▶ [EXERCISE DIRECTIONS] Every line of the listing belongs in your answer exactly as written; the images do not.

========

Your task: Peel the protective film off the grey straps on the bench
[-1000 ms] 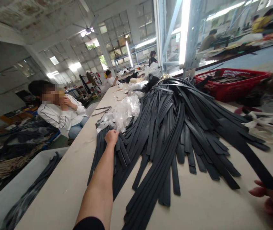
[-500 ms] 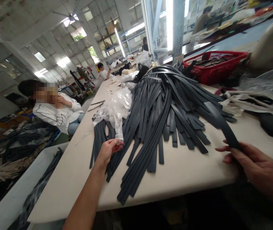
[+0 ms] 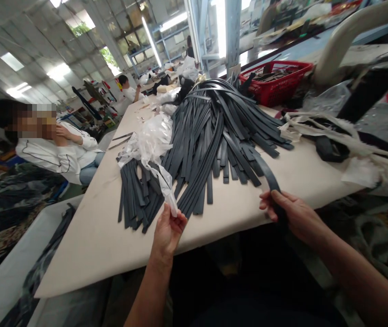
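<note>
The right hand (image 3: 289,211) grips a flat black strap (image 3: 269,172) between thumb and fingers just above the tabletop's near edge; from there the strap runs up and away, its far end by the lower right of a large pile of black straps (image 3: 197,145). The left hand (image 3: 170,227), also at the near edge and well apart from the right, pinches the narrow end of crumpled white plastic film (image 3: 155,136) between thumb and fingertips. The film stretches from that pinch back toward the tabletop's left edge, lying partly over a shorter bunch of black straps (image 3: 134,195). The pile fans out between and beyond the hands, its loose ends pointing toward the near edge of the beige tabletop (image 3: 92,240). Beyond the pile, toward the tabletop's far right, sits a red plastic basket (image 3: 272,95) holding dark, flat pieces (image 3: 277,75) too small to identify. A whitish bin (image 3: 13,261) stands lower, beside the near-left corner, with long dark strips (image 3: 42,274) lying inside. Beyond the left edge sits a co-worker (image 3: 61,152) in a white top.
</note>
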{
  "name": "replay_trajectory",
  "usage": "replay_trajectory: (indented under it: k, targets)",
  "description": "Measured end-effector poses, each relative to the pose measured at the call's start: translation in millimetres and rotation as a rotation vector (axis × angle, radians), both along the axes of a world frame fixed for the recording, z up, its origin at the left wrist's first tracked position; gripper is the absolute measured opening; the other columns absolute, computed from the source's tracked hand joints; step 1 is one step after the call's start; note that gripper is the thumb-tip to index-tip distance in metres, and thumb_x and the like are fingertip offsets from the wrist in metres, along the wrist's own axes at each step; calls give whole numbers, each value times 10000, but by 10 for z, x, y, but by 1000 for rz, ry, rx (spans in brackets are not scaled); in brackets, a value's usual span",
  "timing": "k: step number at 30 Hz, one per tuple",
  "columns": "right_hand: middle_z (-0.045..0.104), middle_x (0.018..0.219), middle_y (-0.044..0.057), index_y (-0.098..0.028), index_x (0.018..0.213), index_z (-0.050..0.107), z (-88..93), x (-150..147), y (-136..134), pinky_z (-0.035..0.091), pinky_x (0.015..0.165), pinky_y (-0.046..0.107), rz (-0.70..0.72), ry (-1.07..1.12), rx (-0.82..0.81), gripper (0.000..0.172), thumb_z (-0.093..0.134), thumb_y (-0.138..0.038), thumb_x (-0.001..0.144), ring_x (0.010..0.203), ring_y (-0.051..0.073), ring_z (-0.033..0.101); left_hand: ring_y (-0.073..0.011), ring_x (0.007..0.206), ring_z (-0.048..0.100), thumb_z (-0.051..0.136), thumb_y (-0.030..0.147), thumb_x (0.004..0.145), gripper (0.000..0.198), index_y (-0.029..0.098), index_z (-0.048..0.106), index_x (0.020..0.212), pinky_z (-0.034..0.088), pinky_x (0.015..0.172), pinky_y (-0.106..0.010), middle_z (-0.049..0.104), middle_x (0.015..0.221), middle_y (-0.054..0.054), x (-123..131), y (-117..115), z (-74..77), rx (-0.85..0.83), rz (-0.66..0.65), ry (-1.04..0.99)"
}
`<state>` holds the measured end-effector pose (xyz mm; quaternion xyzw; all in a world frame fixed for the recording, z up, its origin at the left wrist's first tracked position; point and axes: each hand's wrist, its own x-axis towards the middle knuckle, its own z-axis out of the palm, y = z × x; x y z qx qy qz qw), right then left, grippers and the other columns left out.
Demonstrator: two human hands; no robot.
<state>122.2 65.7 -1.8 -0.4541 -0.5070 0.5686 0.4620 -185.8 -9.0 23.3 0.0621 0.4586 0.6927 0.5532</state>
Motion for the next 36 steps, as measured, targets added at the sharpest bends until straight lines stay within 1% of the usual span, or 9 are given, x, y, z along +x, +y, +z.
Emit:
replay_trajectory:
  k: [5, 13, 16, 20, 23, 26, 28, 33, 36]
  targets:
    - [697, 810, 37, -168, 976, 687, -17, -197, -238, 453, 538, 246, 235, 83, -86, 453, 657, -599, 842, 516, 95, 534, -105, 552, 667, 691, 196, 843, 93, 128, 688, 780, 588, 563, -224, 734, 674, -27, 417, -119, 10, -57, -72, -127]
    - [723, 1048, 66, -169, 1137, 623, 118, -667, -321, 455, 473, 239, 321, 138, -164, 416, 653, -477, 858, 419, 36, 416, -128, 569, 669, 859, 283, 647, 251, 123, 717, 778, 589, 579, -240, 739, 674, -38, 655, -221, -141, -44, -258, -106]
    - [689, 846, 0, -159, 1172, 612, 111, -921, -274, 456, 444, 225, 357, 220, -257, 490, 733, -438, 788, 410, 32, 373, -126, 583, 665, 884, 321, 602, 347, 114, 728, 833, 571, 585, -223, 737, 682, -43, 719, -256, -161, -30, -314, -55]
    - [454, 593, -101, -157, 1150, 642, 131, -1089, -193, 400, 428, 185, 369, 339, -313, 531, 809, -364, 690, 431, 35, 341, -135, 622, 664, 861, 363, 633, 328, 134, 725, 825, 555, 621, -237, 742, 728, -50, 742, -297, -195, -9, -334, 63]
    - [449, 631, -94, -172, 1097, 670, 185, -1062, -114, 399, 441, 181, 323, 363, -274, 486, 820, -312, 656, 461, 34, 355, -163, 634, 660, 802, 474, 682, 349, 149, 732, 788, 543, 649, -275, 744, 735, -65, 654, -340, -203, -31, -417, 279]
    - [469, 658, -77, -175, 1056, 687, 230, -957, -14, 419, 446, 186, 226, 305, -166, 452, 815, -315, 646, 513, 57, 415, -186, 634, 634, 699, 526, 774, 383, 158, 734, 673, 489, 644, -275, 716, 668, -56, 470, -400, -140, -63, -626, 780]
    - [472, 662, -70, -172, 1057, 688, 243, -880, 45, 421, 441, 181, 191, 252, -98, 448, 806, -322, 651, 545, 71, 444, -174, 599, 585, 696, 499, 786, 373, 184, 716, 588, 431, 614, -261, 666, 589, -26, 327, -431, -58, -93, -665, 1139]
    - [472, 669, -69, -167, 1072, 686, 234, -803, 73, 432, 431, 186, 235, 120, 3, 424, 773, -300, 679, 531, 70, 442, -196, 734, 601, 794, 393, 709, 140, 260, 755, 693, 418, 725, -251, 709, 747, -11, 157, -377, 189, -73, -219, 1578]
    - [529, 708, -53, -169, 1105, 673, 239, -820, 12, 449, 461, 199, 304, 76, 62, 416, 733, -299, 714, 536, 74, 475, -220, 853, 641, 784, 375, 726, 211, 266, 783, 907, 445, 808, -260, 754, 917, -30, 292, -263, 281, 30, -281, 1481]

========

▶ [ANSWER TO THIS PROBLEM]
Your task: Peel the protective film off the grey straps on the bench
[-1000 ms] 
[-500 ms] 
[+0 ms] 
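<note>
The right hand (image 3: 289,211) grips a flat black strap (image 3: 269,172) between thumb and fingers just above the tabletop's near edge; from there the strap runs up and away, its far end by the lower right of a large pile of black straps (image 3: 197,145). The left hand (image 3: 170,227), also at the near edge and well apart from the right, pinches the narrow end of crumpled white plastic film (image 3: 155,136) between thumb and fingertips. The film stretches from that pinch back toward the tabletop's left edge, lying partly over a shorter bunch of black straps (image 3: 134,195). The pile fans out between and beyond the hands, its loose ends pointing toward the near edge of the beige tabletop (image 3: 92,240). Beyond the pile, toward the tabletop's far right, sits a red plastic basket (image 3: 272,95) holding dark, flat pieces (image 3: 277,75) too small to identify. A whitish bin (image 3: 13,261) stands lower, beside the near-left corner, with long dark strips (image 3: 42,274) lying inside. Beyond the left edge sits a co-worker (image 3: 61,152) in a white top.
</note>
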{
  "name": "replay_trajectory",
  "usage": "replay_trajectory: (indented under it: k, targets)",
  "description": "Measured end-effector poses, each relative to the pose measured at the call's start: translation in millimetres and rotation as a rotation vector (axis × angle, radians), both along the axes of a world frame fixed for the recording, z up, its origin at the left wrist's first tracked position; gripper is the absolute measured opening; the other columns absolute, computed from the source's tracked hand joints; step 1 is one step after the call's start; note that gripper is the thumb-tip to index-tip distance in metres, and thumb_x and the like are fingertip offsets from the wrist in metres, along the wrist's own axes at each step; calls give whole numbers, each value times 10000, but by 10 for z, x, y, but by 1000 for rz, ry, rx (spans in brackets are not scaled); in brackets, a value's usual span",
  "timing": "k: step number at 30 Hz, one per tuple",
  "columns": "right_hand: middle_z (-0.045..0.104), middle_x (0.018..0.219), middle_y (-0.044..0.057), index_y (-0.098..0.028), index_x (0.018..0.213), index_z (-0.050..0.107), z (-88..93), x (-150..147), y (-136..134), pinky_z (-0.035..0.091), pinky_x (0.015..0.165), pinky_y (-0.046..0.107), rz (-0.70..0.72), ry (-1.07..1.12), rx (-0.82..0.81), gripper (0.000..0.172), thumb_z (-0.093..0.134), thumb_y (-0.138..0.038), thumb_x (-0.001..0.144), ring_x (0.010..0.203), ring_y (-0.051..0.073), ring_z (-0.033..0.101); left_hand: ring_y (-0.073..0.011), ring_x (0.007..0.206), ring_z (-0.048..0.100), thumb_z (-0.051..0.136), thumb_y (-0.030..0.147), thumb_x (0.004..0.145), gripper (0.000..0.198), index_y (-0.029..0.098), index_z (-0.048..0.106), index_x (0.020..0.212), pinky_z (-0.034..0.088), pinky_x (0.015..0.172), pinky_y (-0.106..0.010), middle_z (-0.049..0.104), middle_x (0.015..0.221), middle_y (-0.054..0.054), x (-123..131), y (-117..115), z (-74..77), rx (-0.85..0.83), rz (-0.66..0.65), ry (-1.04..0.99)"
}
`<state>` holds the measured end-effector pose (xyz mm; quaternion xyzw; all in a world frame fixed for the recording, z up, its origin at the left wrist's first tracked position; point and axes: each hand's wrist, its own x-axis towards the middle knuckle, its own z-axis out of the palm, y = z × x; x y z qx qy qz qw), right then left, grippers and the other columns left out.
Demonstrator: two human hands; no robot.
<state>122.2 65.7 -1.8 -0.4541 -0.5070 0.5686 0.4620 -185.8 -9.0 23.3 0.0621 0.4586 0.6927 0.5532</state>
Motion for the next 36 steps, as measured, targets added at the sharpest bends until straight lines stay within 1% of the usual span, or 9 are given, x, y, z along +x, +y, +z.
Emit:
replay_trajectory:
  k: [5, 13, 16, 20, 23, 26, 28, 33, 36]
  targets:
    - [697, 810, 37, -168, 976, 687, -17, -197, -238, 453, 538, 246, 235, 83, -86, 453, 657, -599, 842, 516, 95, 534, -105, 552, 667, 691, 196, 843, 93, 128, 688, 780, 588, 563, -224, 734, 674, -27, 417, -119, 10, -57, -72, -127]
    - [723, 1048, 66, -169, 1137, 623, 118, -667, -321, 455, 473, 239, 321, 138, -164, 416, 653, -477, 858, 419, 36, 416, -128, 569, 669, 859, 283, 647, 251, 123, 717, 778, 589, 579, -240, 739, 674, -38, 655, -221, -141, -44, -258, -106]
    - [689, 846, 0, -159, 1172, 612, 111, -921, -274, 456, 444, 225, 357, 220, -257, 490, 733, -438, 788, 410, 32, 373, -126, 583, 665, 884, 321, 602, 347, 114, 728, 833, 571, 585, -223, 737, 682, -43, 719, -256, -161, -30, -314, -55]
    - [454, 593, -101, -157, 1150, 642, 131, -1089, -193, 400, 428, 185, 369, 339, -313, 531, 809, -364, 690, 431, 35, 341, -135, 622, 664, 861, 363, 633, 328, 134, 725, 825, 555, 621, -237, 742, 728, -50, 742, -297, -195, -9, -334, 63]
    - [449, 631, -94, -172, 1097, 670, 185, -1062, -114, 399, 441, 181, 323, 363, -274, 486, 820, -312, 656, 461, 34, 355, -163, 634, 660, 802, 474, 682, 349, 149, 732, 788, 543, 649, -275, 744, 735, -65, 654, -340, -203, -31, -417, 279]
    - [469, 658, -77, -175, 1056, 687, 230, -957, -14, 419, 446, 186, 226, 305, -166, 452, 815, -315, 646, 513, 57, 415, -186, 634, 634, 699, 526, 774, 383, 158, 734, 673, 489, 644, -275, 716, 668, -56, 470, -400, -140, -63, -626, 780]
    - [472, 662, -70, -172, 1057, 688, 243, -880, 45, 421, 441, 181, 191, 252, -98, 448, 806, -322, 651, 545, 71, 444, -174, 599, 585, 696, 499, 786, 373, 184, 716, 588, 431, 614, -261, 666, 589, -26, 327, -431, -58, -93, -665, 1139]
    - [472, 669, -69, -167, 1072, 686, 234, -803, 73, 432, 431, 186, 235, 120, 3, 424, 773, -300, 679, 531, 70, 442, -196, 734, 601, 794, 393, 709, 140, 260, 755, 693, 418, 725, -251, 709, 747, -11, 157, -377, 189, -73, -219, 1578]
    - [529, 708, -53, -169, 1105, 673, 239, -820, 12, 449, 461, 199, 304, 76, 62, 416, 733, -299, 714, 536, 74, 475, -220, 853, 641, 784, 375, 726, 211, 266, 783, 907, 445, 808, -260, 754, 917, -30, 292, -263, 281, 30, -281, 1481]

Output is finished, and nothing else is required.